Les syndics maintenant obligés de vous fournir des documents essentiels

le 1 juin 2019

Deux décrets d’application de la loi Elan qui viennent de paraître obligent les syndics de copropriétés à vous fournir gratuitement les documents comptables concernant votre immeuble et les sanctionneront s’ils traînent les pieds, à compter de juillet 2020.
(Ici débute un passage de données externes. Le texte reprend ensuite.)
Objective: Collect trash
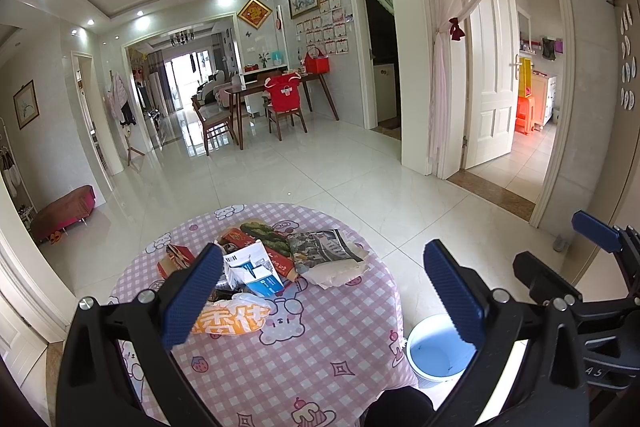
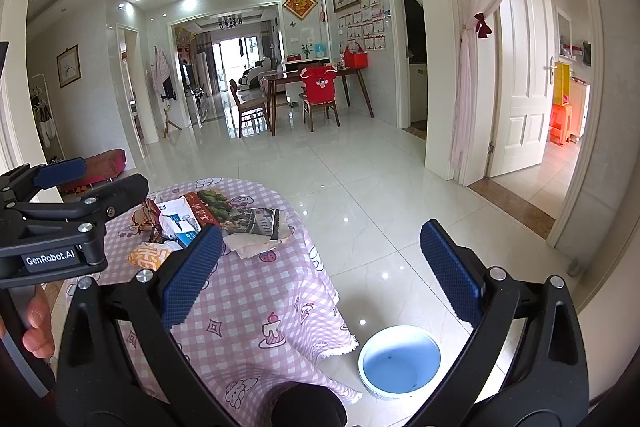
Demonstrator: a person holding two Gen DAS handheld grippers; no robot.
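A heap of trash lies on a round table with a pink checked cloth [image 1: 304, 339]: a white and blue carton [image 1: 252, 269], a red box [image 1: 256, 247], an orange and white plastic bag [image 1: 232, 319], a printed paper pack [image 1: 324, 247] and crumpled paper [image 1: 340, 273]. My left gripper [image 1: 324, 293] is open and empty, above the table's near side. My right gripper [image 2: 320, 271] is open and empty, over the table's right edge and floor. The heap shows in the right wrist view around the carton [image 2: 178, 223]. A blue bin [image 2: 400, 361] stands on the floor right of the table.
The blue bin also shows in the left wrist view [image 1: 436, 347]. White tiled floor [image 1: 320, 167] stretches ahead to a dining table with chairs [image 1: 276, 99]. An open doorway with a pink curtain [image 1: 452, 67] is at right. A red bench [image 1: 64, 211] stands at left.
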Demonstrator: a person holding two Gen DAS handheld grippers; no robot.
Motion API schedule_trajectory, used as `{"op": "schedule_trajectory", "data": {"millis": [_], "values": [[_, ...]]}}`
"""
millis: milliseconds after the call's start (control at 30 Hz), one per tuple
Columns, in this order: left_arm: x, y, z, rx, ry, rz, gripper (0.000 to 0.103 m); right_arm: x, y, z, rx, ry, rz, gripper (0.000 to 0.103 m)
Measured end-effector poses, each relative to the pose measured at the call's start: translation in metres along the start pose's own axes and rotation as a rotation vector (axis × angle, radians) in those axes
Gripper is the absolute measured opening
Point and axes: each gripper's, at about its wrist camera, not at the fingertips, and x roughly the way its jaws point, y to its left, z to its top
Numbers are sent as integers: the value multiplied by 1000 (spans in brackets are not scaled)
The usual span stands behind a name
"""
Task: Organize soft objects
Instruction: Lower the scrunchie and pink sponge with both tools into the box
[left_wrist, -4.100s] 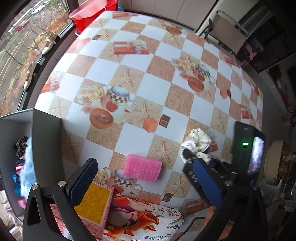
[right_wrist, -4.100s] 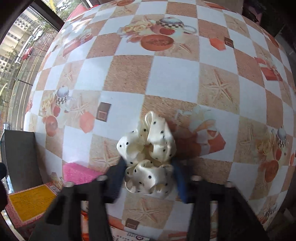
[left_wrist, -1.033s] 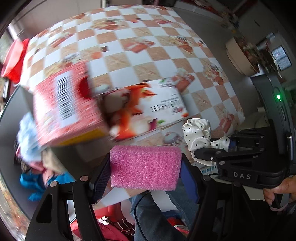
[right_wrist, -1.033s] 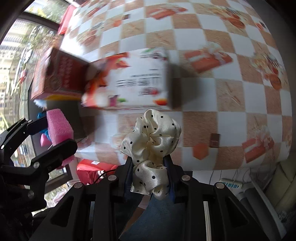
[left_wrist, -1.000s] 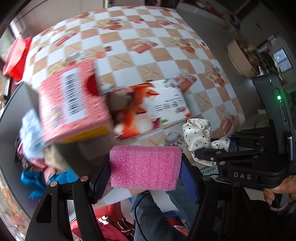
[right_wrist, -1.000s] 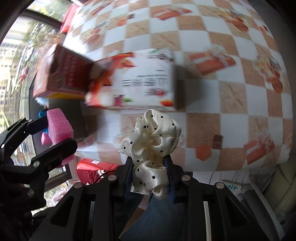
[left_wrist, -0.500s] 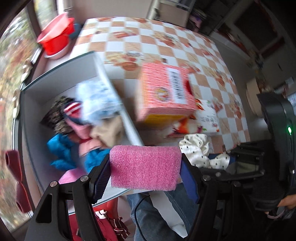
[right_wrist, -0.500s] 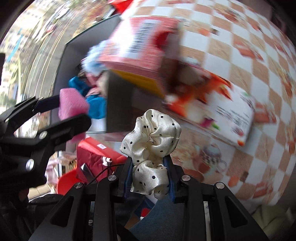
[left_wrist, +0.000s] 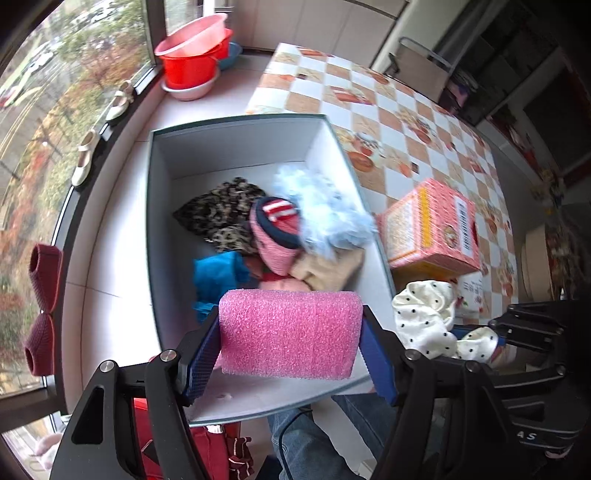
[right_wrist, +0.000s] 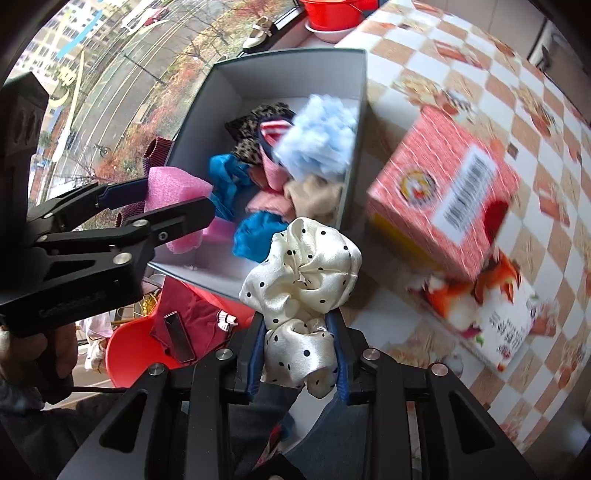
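Already the grey box (left_wrist: 236, 155) held several soft bits; left claw (left_wrist: 290, 334) clamped the pink sponge (left_wrist: 290, 332), right claw (right_wrist: 301, 350) pinched the dotted scrunchie (right_wrist: 303, 266), both seemingly undropped.

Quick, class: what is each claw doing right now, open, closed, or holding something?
Left claw: closed on the pink sponge, above the grey box.
Right claw: closed on the polka-dot scrunchie.

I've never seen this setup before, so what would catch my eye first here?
The pink foam sponge clamped in the left gripper over the near end of the grey box of soft items. Beside it, the right gripper squeezes a cream polka-dot scrunchie by the box's table-side wall.
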Motion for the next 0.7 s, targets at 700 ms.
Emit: {"op": "schedule_trajectory", "data": {"millis": [700], "values": [[11, 22, -5, -46, 7, 48, 73, -5, 29, 22, -52, 12, -37, 33]]}}
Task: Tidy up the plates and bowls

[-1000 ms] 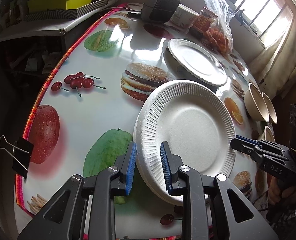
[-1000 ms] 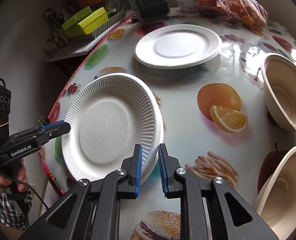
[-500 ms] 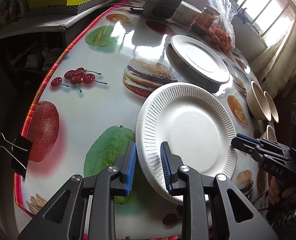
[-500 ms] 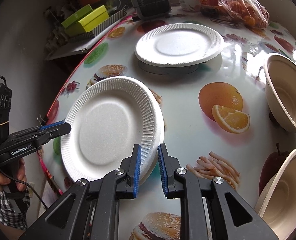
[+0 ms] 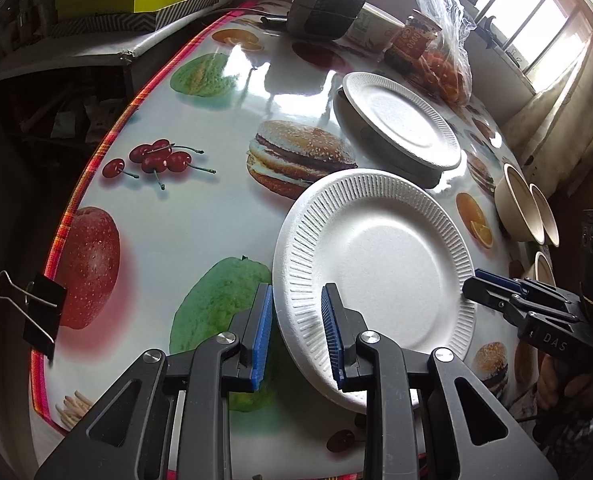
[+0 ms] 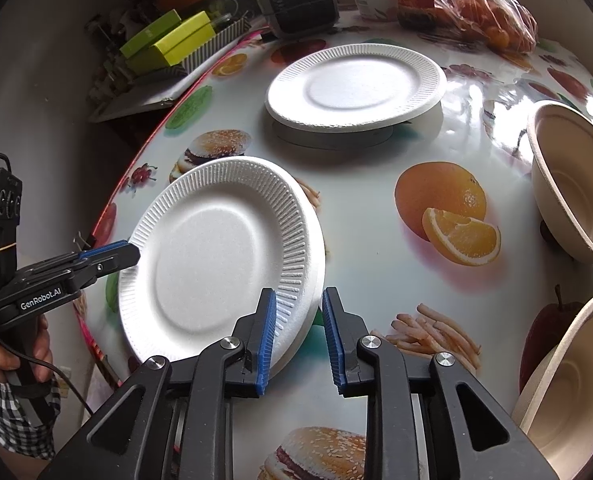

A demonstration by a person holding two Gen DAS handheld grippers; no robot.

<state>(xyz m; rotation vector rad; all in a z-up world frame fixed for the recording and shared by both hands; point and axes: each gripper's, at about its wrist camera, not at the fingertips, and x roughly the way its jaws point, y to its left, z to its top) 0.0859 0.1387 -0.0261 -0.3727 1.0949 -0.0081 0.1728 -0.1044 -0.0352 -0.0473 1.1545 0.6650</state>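
The white ribbed foam plate (image 5: 376, 264) sits tilted at centre frame, its rim between both grippers' parted blue pads. The left gripper (image 5: 296, 332) and right gripper (image 6: 295, 330) are both released. A second white foam plate (image 6: 354, 86) lies upper centre and beige paper bowls (image 6: 576, 176) stand at right on the fruit-printed tablecloth (image 5: 200, 224).

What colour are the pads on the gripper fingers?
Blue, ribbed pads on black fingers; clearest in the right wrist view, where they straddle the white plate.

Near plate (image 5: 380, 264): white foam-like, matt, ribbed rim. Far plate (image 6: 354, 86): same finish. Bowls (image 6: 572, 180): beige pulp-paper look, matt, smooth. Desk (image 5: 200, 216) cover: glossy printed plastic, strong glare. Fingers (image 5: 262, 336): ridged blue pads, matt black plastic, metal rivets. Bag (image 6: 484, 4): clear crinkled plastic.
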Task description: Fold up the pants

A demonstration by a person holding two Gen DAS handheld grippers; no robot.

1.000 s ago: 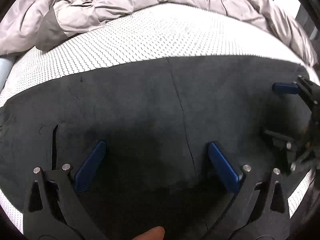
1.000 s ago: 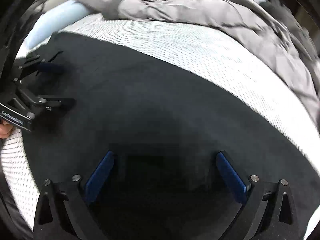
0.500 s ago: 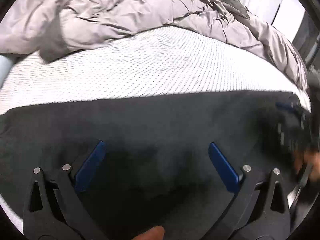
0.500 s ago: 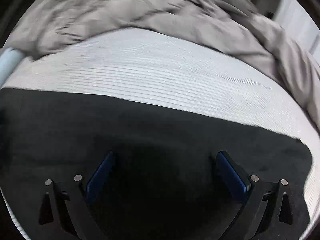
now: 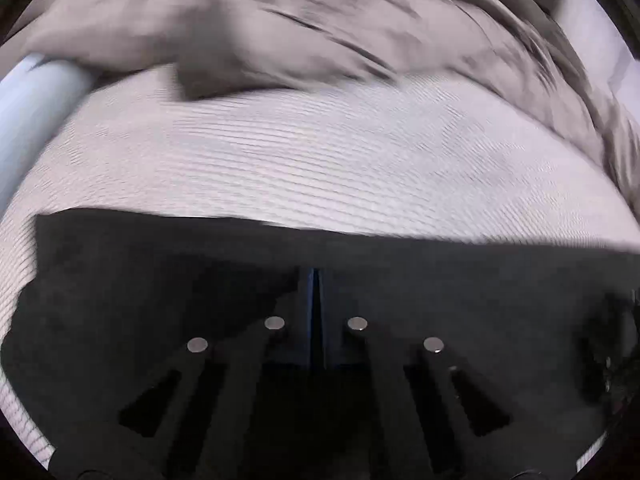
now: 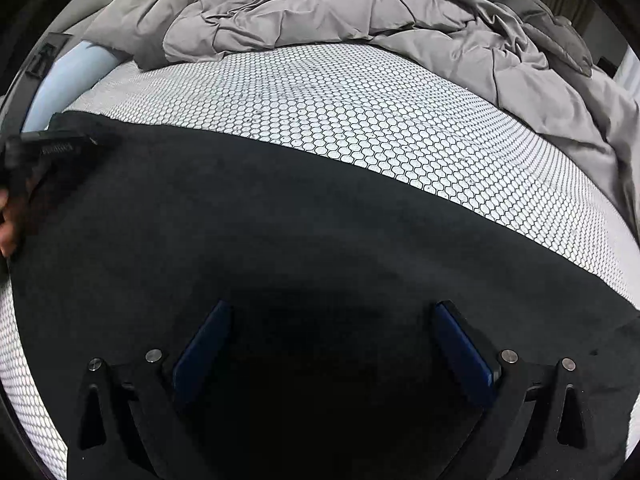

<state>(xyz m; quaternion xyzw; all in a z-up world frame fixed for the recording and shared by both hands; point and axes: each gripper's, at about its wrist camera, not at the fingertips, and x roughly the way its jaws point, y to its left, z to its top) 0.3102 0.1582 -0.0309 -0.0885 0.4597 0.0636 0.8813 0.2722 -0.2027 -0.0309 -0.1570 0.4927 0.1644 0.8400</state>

Les syndics maintenant obligés de vous fournir des documents essentiels

la loi exige une mise en concurrence des syndics de copropriété tous les trois ans. (Illustration) IP3 PRESS/Bruno Levesque/MAXPPP

Ce sont deux petits décrets d’application de la loi Elan (portant évolution du logement) qui pourraient sacrément changer la vie des copropriétaires d’un immeuble, comme de leurs représentants réunis dans le conseil syndical : fin mai, deux textes très attendus ont enfin été publiés au Journal officiel (le 3e concerne l’individualisation des charges de chauffage). Tous vont dans le sens d’une plus grande transparence des syndics, chargés d’administrer et de gérer une copropriété et souvent très décriés.

L’un de ces décrets prévoit notamment d’imposer des sanctions financières aux syndics qui n’auraient pas transmis au conseil syndical l’ensemble des pièces et documents demandés dans un délai d’un mois. À compter de juillet 2020, date de mise en application de ce décret, l’amende s’élèvera à 15 euros par jour de retard, une fois ce délai d’un mois passé. « C’est un geste fort », se réjouit Émile Hagège, le directeur général de l’Association des responsables de copropriété (ARC), qui militait en ce sens depuis longtemps.

Un second décret, surtout, était attendu depuis belle lurette : si, depuis la loi Alur de 2015, le législateur impose aux syndics de créer un extranet, afin de mettre moult informations pratiques en accès libre, « même si 90 % des syndics ont mis en place un extranet, dans les faits, il s’agit souvent d’une coquille vide car ils y mettent très peu de documents », décrypte Rachid Laaraj, le directeur général de Syneval, un courtier en syndic.

Une liste de documents obligatoires à fournir

Le nouveau décret – qui entrera lui aussi en vigueur le 1er juillet 2020 – pare à ce problème en énumérant avec précision la liste des documents qui doivent être fournis à chaque copropriétaire (budget prévisionnel, montant des charges, appels de fonds pour travaux depuis trois ans, etc.), mais aussi à l’ensemble des copropriétaires (règlement intérieur, description des lots, carnet d’entretien de l’immeuble, contrats et marchés en cours, procès-verbaux des trois dernières assemblées générales, etc.) et enfin au conseil syndical (relevé des charges et produits, documents relatifs aux procédures judiciaires en cours, etc.).

« Cela va notamment changer la vie des gens qui vendent leur bien », se réjouit Rachid Laaraj. Avant, lorsqu’ils souhaitaient vendre leur appartement, les propriétaires se tournaient en effet vers le syndic, et lui demandaient un certain nombre de documents nécessaires dès la signature du compromis. Ce « pré-état daté » comme on l’appelait, pouvait être facturé entre 100 et 600 euros selon les syndics. Désormais, ces documents devront être mis en ligne, et gratuitement bien sûr. Sacré progrès, donc.

Pas d’obligation de réactualiser

Mais avec un sacré bémol : il n’est pour l’heure pas prévu de réactualiser ces documents régulièrement, tous les trois ou six mois par exemple. « Or, si un dégât des eaux est intervenu depuis la dernière assemblée générale, il est important de le signaler », insiste Rachid Laaraj. Émile Hagège en fait lui aussi son cheval de bataille numéro un.

Il devrait être reçu par le Premier ministre « dans le courant de la semaine prochaine », espère-t-il. Et se montre très optimiste : « D’ici la mi-juillet, un décret sortira sur la possibilité de participer aux assemblées générales de façon électronique, on pourrait profiter de ce texte pour rajouter des éléments sur la fréquence d’actualisation des documents », nous annonce-t-il.

Enfin, les copropriétaires qui ne sont pas satisfaits de leur syndic peuvent en changer : la loi exige une mise en concurrence tous les trois ans. Et depuis peu, les syndics qui ne présentent pas leur contrat type de façon claire et limpide – afin que l’on puisse comparer leurs prestations avec celles de leurs concurrents – seront sanctionnés par une amende.